鶴竜休場「気持ちと体がかみ合ってない」と陸奥親方 左足首の痛みと風邪の影響か 

押し出された鶴竜(手前)
押し出された鶴竜(手前)

 ◆大相撲初場所5日目(16日・両国国技館)

 横綱・鶴竜(34)=陸奥=が、初場所5日目からの休場を発表した。この日師匠の陸奥親方(元大関・霧島)が、都内の陸奥部屋で取材に応じ「左足首が痛くて踏ん張りがきかないようだ。風邪もなかなか治らず力が入らない。体重も10キロ近く落ちた。気持ちと体がかみ合ってない」と理由を明かした。

 2場所連続休場明けから臨んだ初場所は、初日を黒星発進。2日目は小結・阿炎(25)=錣山=に勝ったが、3日目から2日連続、今場所3個目の金星を配給し1勝3敗と苦戦していた。初日に敗れたあとは「何があっても土俵には上がるつもり」と語っていたが、無念の休場となった。
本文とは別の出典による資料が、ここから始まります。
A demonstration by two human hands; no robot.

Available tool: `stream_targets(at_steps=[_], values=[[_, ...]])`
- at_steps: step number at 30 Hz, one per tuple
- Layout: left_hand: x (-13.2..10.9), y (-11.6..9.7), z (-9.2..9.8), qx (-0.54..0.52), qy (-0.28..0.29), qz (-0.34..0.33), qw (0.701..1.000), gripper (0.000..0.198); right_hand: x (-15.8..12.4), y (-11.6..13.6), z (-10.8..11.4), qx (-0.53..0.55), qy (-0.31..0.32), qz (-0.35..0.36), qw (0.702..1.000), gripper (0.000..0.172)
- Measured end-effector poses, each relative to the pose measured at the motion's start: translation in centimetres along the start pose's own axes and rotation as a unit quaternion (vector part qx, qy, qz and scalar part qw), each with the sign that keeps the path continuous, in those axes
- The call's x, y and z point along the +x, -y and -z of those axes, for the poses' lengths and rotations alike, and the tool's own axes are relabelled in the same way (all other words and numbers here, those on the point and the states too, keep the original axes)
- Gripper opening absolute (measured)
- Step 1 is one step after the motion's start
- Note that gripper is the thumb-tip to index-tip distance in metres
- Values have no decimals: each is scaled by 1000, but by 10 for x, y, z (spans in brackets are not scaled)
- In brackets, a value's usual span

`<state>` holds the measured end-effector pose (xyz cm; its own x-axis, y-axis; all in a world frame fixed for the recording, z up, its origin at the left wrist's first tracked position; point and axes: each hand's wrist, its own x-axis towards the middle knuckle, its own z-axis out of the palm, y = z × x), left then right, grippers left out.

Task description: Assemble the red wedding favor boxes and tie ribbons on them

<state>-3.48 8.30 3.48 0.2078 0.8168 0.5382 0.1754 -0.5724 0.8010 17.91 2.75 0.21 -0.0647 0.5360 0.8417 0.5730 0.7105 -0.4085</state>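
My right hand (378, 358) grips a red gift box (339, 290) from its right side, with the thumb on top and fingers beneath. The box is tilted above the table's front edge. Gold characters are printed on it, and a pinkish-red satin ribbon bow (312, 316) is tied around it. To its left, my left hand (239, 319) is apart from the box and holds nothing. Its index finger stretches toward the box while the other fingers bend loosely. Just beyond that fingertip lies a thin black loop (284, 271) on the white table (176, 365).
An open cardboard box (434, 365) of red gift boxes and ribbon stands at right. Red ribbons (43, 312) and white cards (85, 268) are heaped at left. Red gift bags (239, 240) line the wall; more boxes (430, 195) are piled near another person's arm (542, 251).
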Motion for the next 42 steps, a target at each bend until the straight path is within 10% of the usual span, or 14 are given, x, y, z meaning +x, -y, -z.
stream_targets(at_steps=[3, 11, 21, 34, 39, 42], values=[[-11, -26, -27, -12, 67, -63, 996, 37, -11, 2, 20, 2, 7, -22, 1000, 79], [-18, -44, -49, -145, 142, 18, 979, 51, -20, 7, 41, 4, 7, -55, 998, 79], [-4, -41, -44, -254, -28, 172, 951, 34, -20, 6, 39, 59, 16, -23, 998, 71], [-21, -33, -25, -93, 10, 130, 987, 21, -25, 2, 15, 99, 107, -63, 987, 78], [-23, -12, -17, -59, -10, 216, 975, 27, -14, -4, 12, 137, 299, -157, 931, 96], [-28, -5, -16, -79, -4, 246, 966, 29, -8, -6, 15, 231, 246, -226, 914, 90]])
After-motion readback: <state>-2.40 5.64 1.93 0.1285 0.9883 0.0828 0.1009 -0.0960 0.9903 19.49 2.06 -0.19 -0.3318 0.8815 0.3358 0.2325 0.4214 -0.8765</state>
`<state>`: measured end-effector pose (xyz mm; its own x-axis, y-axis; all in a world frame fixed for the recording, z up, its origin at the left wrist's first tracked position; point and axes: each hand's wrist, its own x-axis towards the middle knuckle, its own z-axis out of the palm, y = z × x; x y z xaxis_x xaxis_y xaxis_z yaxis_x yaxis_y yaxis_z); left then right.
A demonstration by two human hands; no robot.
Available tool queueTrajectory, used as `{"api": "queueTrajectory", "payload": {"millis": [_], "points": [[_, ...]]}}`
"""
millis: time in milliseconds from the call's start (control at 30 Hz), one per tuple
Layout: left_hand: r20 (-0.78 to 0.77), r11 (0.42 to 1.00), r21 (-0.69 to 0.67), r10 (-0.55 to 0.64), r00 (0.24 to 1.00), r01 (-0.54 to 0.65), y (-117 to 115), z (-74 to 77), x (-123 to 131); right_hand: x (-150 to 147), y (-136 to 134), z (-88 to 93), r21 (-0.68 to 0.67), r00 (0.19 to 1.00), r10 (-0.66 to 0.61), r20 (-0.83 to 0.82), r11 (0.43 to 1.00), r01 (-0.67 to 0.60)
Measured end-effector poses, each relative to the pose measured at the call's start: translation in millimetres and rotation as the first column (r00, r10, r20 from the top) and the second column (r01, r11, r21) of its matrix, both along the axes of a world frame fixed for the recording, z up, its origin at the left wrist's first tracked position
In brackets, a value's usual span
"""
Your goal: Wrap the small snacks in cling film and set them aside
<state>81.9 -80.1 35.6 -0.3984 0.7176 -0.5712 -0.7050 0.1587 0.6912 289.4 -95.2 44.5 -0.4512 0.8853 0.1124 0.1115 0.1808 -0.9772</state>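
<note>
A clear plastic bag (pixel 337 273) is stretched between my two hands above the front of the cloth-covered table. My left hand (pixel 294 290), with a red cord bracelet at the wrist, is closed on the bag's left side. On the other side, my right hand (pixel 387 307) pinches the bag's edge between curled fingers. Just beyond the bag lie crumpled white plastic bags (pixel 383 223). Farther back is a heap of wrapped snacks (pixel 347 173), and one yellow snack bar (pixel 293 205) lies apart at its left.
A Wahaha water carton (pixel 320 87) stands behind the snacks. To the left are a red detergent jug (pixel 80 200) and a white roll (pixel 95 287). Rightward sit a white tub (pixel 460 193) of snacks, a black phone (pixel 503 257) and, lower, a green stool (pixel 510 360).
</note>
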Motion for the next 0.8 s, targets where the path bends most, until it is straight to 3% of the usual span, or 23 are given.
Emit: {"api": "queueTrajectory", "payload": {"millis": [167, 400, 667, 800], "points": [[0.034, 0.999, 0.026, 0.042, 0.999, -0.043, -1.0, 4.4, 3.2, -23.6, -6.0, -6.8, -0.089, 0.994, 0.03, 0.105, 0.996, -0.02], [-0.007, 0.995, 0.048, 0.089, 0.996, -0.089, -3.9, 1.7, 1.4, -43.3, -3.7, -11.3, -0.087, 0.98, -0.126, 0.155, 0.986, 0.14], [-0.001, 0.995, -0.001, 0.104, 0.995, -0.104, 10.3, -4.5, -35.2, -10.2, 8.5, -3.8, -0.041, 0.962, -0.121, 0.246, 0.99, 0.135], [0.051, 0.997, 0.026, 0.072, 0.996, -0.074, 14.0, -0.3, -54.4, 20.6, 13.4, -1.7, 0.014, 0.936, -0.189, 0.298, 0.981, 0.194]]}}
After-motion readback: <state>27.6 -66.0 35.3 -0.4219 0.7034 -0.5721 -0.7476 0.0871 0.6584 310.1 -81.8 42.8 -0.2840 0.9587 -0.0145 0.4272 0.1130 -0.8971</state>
 昨年の九州場所は初日の朝稽古で、「腰椎すべり症」を発症し全休。冬巡業では減量により腰の負担減に励んだが、これが思わぬ誤算を生んだ。場所前に発熱や体調を崩したこともあり、予想以上に減量。3日目、東前頭2枚目・北勝富士(27)=八角=に押し出しで敗れた後には「圧力がない。ちょっと痩せすぎ。普通は(立ち合いから)あのまま押し出している。相撲勘とかではない」と話していた。

 4日目に平幕の妙義龍(33)=境川=に押し出され、歴代9位となる通算31個目の金星配給。支度部屋では「(立ち合いで)パワーが伝わってない。全然、相撲が取れていない。しっかり体を作り直さないといけない」と話し、陸奥親方は「体重が落ちすぎている。病院に行かせて、それから話し合う」と途中休場を示唆していた。

 昨年の9月には前師匠の井筒親方(元関脇・逆鉾)が亡くなり、陸奥部屋に転籍してから初の本場所だったが15日間土俵を務めることは出来なかった。3日目からは横綱・白鵬(34)=宮城野=も途中休場しており、これで昨年の秋場所以来2場所ぶりに、横綱不在の場所となった。師匠は「白鵬が休んで余計に責任を感じていたと思う。焦りもあったかもしれない」と鶴竜の胸中を代弁し、「普通は気持ちが切れてもおかしくないが、切れていない」と春場所での復帰に期待した。

 5日目に取組が組まれていた西前頭2枚目・御嶽海(27)=出羽海=は、不戦勝となる。